Straight for the Jugular

They may come from different stages in the history of Zionist genocide and theft in Palestine, but the following vignettes serve as an eternal warning that while the lips may be whispering sweet nothings, the hand is invariably reaching for the knife:

1933:

"His Excellency opens the Egyptian Medical congress and we give a tea party for them in afternoon. Hardly any of the Palestinian Arabs invited turn up. Weizmann and Arlosoroff to dinner in the evening. I sit next to Mrs Weizmann and have a long talk to Weizmann himself. Most interesting.

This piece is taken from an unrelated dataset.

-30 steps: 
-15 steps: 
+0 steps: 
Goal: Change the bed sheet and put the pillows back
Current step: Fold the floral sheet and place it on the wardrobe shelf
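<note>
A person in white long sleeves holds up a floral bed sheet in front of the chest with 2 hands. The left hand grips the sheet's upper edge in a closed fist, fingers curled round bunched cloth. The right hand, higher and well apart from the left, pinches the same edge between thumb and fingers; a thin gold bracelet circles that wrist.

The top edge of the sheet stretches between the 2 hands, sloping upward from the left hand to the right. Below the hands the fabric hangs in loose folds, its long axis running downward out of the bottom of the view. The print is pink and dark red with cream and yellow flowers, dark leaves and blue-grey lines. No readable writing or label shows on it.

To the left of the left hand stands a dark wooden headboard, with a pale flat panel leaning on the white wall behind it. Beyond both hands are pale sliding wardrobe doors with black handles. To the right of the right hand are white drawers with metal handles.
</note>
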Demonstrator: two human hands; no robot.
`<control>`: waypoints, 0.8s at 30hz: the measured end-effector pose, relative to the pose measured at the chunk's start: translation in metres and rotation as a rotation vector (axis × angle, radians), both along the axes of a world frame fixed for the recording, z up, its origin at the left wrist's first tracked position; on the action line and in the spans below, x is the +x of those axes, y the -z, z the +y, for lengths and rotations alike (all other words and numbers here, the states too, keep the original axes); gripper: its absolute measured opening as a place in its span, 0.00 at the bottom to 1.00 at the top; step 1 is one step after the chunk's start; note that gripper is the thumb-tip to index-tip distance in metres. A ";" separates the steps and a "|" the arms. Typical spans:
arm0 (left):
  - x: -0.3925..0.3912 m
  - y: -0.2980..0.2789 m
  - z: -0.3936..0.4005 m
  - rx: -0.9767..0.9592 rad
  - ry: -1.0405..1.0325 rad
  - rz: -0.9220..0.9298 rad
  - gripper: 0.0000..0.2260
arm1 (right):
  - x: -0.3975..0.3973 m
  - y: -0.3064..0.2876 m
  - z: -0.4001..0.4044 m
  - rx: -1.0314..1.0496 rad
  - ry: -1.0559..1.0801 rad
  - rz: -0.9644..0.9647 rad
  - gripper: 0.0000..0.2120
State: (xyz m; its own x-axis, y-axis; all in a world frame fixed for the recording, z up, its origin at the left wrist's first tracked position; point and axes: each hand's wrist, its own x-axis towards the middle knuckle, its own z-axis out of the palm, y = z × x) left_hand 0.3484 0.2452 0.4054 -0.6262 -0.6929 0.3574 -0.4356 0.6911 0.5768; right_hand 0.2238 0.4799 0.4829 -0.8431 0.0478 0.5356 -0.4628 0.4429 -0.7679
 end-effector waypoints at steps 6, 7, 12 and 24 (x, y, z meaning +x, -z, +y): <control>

He is very charming, a magnetic personality, tho' I don't feel it as much as some: intensely clever, seemingly very reasonable. But it is his charm, and his reasonableness that make him so dangerous, for at heart he is as uncompromising as any of them. He says that as Arabs must realize that they can't drive the Jews into the sea, so the Jews must realize they can't drive the Arabs into the desert. The onus is on the Jews to prove that they do not want to do this. That is what he says and it sounds very well. But does he mean it? I am sure not." (CG Eastwood, Private Secretary to General Sir Arthur Wauchope, Diary entry, 4/4/33, quoted in Mandate Days: British Lives in Palestine 1918-1948, AJ Sherman, 1997, p 88)

1967:

"That same evening (June 3) [1967] Moshe Dayan's first press conference statement as newly appointed Israeli Minister of Defense came over the ticker at the newspaper office. When the night editor had read and subheaded the copy, he turned it over to me for reading. Dayan's words were remarkably mild; he talked about waiting for international diplomatic efforts and admitted to an Israeli loss of military initiative. 'The government - before I became a member of it - embarked on diplomacy; we must give it a chance', Dayan said.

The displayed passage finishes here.